◆ Required work
Look through the records below and copy each line that includes the word "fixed".

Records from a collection
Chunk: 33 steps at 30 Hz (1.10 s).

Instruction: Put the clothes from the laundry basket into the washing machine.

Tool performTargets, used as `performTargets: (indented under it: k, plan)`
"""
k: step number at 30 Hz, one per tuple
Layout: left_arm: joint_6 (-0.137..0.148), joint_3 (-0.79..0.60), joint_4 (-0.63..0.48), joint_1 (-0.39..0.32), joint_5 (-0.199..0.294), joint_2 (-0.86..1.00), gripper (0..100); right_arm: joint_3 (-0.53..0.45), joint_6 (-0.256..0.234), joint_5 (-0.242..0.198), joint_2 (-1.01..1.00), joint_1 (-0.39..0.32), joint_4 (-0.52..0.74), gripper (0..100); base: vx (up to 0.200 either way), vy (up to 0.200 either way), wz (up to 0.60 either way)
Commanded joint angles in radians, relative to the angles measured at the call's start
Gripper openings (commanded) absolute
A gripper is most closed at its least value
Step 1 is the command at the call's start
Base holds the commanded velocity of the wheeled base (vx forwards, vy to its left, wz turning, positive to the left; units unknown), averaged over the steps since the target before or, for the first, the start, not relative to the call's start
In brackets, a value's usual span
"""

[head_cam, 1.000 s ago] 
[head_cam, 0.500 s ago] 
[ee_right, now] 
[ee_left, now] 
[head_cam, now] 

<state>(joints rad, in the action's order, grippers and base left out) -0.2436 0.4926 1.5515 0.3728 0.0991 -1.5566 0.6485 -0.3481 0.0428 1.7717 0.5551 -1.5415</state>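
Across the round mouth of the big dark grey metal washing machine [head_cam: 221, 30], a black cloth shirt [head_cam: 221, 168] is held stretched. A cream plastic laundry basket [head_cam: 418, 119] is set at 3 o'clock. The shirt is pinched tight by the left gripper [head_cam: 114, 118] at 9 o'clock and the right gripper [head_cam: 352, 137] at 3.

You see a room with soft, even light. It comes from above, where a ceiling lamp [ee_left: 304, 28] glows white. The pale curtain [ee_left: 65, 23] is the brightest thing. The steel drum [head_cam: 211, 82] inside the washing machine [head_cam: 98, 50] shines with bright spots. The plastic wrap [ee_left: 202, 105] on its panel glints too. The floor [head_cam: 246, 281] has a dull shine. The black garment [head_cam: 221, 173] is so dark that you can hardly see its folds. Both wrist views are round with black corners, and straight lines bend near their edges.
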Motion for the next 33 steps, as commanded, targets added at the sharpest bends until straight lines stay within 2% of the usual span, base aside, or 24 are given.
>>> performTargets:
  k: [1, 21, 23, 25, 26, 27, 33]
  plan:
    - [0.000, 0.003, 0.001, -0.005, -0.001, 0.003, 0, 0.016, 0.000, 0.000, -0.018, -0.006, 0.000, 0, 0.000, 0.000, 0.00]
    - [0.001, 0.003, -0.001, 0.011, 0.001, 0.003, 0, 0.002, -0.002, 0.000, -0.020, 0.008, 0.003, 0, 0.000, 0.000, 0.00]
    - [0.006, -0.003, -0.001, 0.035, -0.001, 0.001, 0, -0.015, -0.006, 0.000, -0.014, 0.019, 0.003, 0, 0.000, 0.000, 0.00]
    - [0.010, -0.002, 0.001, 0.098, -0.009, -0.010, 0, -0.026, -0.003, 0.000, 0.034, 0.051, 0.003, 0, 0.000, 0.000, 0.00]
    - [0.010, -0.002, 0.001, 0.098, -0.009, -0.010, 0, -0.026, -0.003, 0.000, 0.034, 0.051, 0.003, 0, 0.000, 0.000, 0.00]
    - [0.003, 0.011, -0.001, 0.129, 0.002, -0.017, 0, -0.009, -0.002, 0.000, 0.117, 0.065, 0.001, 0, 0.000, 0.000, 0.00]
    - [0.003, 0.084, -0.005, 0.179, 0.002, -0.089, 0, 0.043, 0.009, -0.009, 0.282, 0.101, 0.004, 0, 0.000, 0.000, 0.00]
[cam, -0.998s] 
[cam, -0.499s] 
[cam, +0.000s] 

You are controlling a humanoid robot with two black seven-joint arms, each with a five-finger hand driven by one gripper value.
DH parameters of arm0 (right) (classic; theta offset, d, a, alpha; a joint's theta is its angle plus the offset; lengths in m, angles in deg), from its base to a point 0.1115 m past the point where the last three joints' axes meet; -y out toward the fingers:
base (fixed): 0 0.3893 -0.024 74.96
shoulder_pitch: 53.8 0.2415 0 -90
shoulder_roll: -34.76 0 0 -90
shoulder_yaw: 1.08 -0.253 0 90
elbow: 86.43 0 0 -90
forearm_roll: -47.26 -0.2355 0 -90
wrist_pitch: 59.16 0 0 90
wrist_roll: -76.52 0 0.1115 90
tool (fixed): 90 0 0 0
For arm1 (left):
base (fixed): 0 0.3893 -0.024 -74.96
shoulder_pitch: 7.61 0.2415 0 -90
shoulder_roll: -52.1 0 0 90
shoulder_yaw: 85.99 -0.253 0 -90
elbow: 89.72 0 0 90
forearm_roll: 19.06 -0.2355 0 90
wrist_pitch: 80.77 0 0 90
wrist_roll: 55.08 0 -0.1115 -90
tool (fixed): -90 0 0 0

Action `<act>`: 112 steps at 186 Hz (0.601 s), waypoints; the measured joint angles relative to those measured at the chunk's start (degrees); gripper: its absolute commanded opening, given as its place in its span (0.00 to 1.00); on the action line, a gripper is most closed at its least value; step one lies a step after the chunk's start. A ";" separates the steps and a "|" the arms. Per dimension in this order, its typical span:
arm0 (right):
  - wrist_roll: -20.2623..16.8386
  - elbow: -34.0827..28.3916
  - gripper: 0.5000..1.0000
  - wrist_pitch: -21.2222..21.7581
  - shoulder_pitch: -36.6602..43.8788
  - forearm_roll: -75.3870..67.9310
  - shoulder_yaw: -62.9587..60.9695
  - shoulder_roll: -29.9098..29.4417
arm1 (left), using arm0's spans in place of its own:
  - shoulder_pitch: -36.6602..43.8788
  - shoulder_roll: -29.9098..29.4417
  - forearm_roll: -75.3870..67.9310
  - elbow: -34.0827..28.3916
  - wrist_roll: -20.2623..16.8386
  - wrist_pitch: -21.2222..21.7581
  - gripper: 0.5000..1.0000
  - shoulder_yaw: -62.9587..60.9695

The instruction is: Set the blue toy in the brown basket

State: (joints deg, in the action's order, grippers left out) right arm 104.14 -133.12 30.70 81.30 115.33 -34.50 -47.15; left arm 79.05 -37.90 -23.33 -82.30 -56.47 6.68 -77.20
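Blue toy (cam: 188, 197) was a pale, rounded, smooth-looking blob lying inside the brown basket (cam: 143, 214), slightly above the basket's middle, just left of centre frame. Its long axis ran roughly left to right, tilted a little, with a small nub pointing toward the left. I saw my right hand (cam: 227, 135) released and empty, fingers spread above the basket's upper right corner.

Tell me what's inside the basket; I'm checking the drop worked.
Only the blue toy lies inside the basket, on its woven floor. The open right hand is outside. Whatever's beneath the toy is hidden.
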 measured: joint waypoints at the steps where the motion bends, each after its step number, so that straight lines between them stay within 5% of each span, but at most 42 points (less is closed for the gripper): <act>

◆ Answer section
base (fixed): 0 0.3893 -0.024 74.96
tool (fixed): 90 0 0 0
base (fixed): 0 0.3893 -0.024 -74.96
tool (fixed): -90 0 0 0

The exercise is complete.